> [DATA SEGMENT]

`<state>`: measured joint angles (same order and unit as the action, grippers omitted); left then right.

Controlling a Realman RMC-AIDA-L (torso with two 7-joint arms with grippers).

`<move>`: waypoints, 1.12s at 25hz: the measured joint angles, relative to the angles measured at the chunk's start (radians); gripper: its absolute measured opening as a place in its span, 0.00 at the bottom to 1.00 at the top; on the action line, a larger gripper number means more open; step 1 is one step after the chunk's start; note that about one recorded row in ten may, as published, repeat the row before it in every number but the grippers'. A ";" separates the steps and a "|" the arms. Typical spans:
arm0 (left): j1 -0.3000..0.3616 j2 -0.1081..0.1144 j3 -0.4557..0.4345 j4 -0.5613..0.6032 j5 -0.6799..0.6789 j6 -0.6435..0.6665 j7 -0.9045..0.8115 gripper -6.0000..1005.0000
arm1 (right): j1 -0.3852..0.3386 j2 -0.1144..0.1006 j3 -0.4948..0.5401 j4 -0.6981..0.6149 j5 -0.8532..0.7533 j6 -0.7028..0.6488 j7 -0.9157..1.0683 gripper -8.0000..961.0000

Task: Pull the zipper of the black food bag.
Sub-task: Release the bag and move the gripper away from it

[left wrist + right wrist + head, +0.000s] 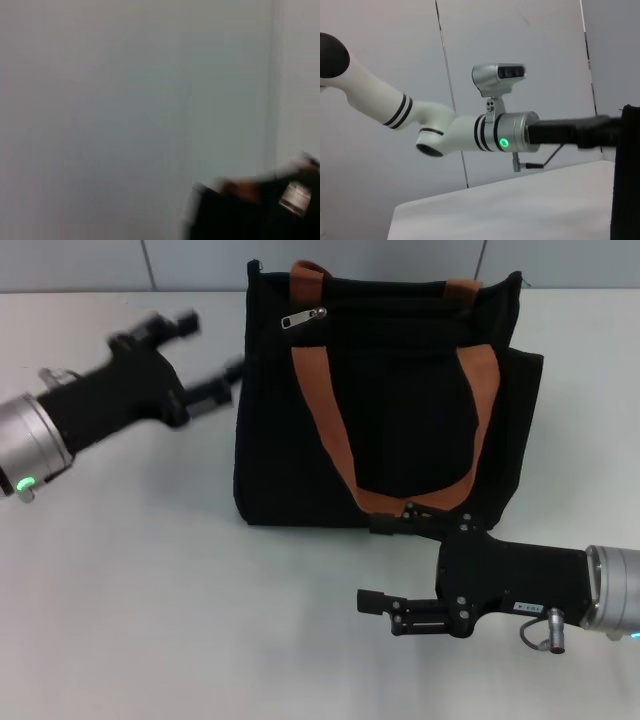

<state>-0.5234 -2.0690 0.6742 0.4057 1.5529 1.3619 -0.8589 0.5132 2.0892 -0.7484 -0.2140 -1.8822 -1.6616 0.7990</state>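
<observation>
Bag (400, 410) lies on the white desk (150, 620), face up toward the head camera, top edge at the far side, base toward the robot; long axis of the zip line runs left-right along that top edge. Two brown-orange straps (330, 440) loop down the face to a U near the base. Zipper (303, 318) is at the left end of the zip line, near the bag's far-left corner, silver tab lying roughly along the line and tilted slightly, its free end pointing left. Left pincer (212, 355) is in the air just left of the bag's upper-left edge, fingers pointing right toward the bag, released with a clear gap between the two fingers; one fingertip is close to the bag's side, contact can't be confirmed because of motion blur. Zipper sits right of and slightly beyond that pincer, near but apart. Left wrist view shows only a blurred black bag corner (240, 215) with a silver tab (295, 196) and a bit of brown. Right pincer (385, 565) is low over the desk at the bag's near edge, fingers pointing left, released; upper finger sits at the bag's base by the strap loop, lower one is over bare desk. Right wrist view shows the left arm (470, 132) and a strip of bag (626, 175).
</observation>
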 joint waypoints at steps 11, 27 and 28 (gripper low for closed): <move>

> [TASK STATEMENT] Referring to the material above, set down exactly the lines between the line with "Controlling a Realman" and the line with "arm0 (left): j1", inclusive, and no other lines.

> [YOUR SOLUTION]
Controlling a Realman RMC-AIDA-L (torso with two 7-joint arms with grippers).

`<move>`: waypoints, 1.12s at 25hz: the measured joint angles, relative to the angles measured at the chunk's start (radians); gripper: its absolute measured opening as a place in its span, 0.00 at the bottom to 1.00 at the top; on the action line, a larger gripper number means more open; step 1 is one step after the chunk's start; note that about one recorded row in ten may, as published, repeat the row before it in every number but the grippers'. A ";" separates the steps and a "|" the arms. Typical spans:
arm0 (left): j1 -0.3000..0.3616 j2 -0.1081..0.1144 j3 -0.4557..0.4345 j4 -0.5613..0.6032 j5 -0.6799..0.6789 j6 -0.6435..0.6665 j7 -0.9045..0.8115 gripper -6.0000..1005.0000

What has been written here completes the answer.